The Atlas of Social Complexity. Content Theme 2: The Complex Dynamics of Human Psychology

As I stated in my previous post, the first major content theme in The Atlas of Social Complexity is Cognition, Emotion and Consciousness. This first theme includes six chapters, which I have so far blogged on. Chapter 6 addresses autopoiesis. Chapter 7 turns to the role of bacteria in human consciousness. Chapter 8 explores how the immune system, just like bacteria and cells, is cognitive – and the implications this has for our wider brain-based consciousness. Chapter 9 explores a complexity framing of brain-based cognition, emotion and consciousness. Chapter 10 explores the complex multilevel dynamics of the Self. Chapter 11 is about human-machine intelligence.

 

The second content theme concerns the dynamics of human psychology. Here is a quick summary of the theme.

 

COMPLEX PSYCHOLOGY

There is no defined field of study called complex psychology. There are only somewhat different areas of research that could be connected – although, there is the whisper of a theoretical framework, namely dynamical systems theory. This lack of explicit awareness and synthesis puts the study of psychological complexity at a disadvantage because most psychologists and complexity scientists draw on only parts of the field. Our tour seeks to remedy this problem by taking readers on a journey through this research and synthesising them into a working complex psychology.

 

This theme is comprised of four chapters:

  • Human psychology as dynamical system (Ch 13)
  • Psychopathology of mental disorders (Ch 14)
  • Healing and the therapeutic process (Ch 15)
  • Mindfulness, imagination and creativity (Ch 16)

 

These chapters follow, in order, four key questions these scholars ask in their work. Chapter 13 begins with the most fundamental: How best should we view the human condition?  Chapter 14 asks: What is a mental disorder and how best should we measure and assess it? Chapter 15 asks: What does complexity have to say about the healing and therapeutic process? And, finally, Chapter 16 asks: What can the study of social complexity say about the positive aspects of our human psychology, and the power and healing potential of mindfulness, imagination, and creativity?

 

CLICK HERE to purchase the book, or to request it for your library.

 

 

KEY WORDS: dynamical psychology, symptom networks, dynamics of therapy, psychopathology, mindfulness, creativity.

07/10/2024

The Atlas of Social Complexity. Chapter 11: Human-Machine

As I stated in my previous post, the first major content theme in The Atlas of Social Complexity is Cognition, Emotion and Consciousness.

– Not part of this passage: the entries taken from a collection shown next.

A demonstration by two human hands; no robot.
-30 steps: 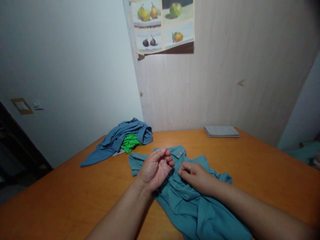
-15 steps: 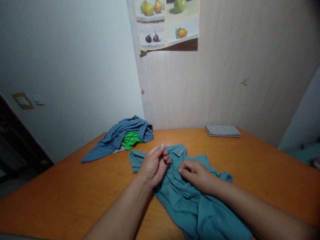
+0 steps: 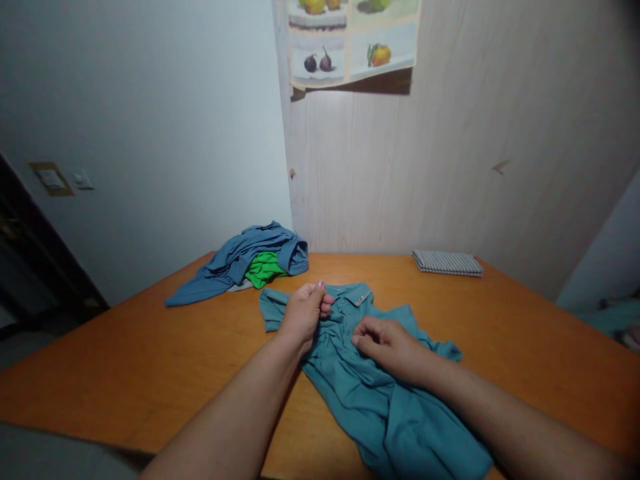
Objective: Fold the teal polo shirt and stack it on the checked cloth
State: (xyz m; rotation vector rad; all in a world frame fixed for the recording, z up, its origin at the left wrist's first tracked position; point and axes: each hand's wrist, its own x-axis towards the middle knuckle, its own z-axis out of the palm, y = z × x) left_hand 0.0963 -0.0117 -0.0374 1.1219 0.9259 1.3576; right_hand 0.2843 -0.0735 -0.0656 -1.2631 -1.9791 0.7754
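Observation:
A teal short-sleeved polo shirt point(image 3: 350, 390) lies crumpled on the table, its collar pointing away from me and its hem towards my right. Over its left chest, below the collar, my left hand point(image 3: 305, 317) is closed, thumb pressed against curled fingers, with cloth bunched at the fingertips. My right hand point(image 3: 387, 347) rests on the middle of the shirt front, fingers curled in a pinch on the fabric. Creases run between the two hands. Small buttons show near the collar, while the cloth right under both hands is hidden.
On the wooden table point(image 3: 200, 353), a pile of blue clothing point(image 3: 235, 260) with a bright green garment point(image 3: 265, 268) in it lies at the back left. A folded checked cloth point(image 3: 447, 263) is at the back right. Walls stand behind, with a fruit poster point(image 3: 350, 50).
My left hand has turned from palm-up to more palm-down and lowered onto the shirt. My right hand stays nearly in place. The camera view has tilted slightly.

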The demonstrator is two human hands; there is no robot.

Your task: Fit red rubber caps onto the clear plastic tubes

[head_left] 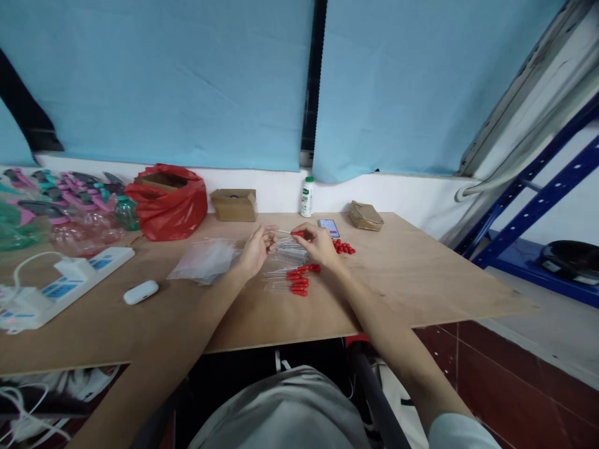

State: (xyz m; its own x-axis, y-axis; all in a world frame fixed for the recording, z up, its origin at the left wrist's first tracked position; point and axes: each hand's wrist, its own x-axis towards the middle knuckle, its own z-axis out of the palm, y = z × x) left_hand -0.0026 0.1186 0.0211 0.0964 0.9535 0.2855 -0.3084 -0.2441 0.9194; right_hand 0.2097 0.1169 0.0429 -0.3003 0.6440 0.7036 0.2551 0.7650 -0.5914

  • Chapter 6 addresses autopoiesis.
  • Chapter 7 turns to the role of bacteria in human consciousness.
  • Chapter 8 explores how the immune system, just like bacteria and cells, is cognitive – and the implications this has for our wider brain-based consciousness.
  • Chapter 9 explores a complexity framing of brain-based cognition, emotion and consciousness.
  • Chapter 10 explores the complex multilevel dynamics of the Self. 
  • Chapter 11, the final one for this section and the focus of the current post, is about human-machine intelligence.

CLICK HERE to purchase the book, or to request it for your library.

 

HUMAN-MACHINE, A quick summary

AI is everywhere today. And it happened quickly. What does it all mean for human consciousness?

As we navigate the Digital Anthropocene, AI and technology provoke critical questions about how our cognition, emotions, and awareness are evolving alongside these new technologies. In particular, they raise quesdtions about the current development and future evolution (as a species) of our cognition, emotion and consciousness in relation to technological systems. Chapter 11 of the Atlas explores these questions. Our guide for this journey is the American literary critic and posthumanist scholar, Katherine Hayles, and her theory of human-technical cognitive assemblages, as outlined in her book, Unthought.

To put Hayles’ framing to work, we do three things in this chapter.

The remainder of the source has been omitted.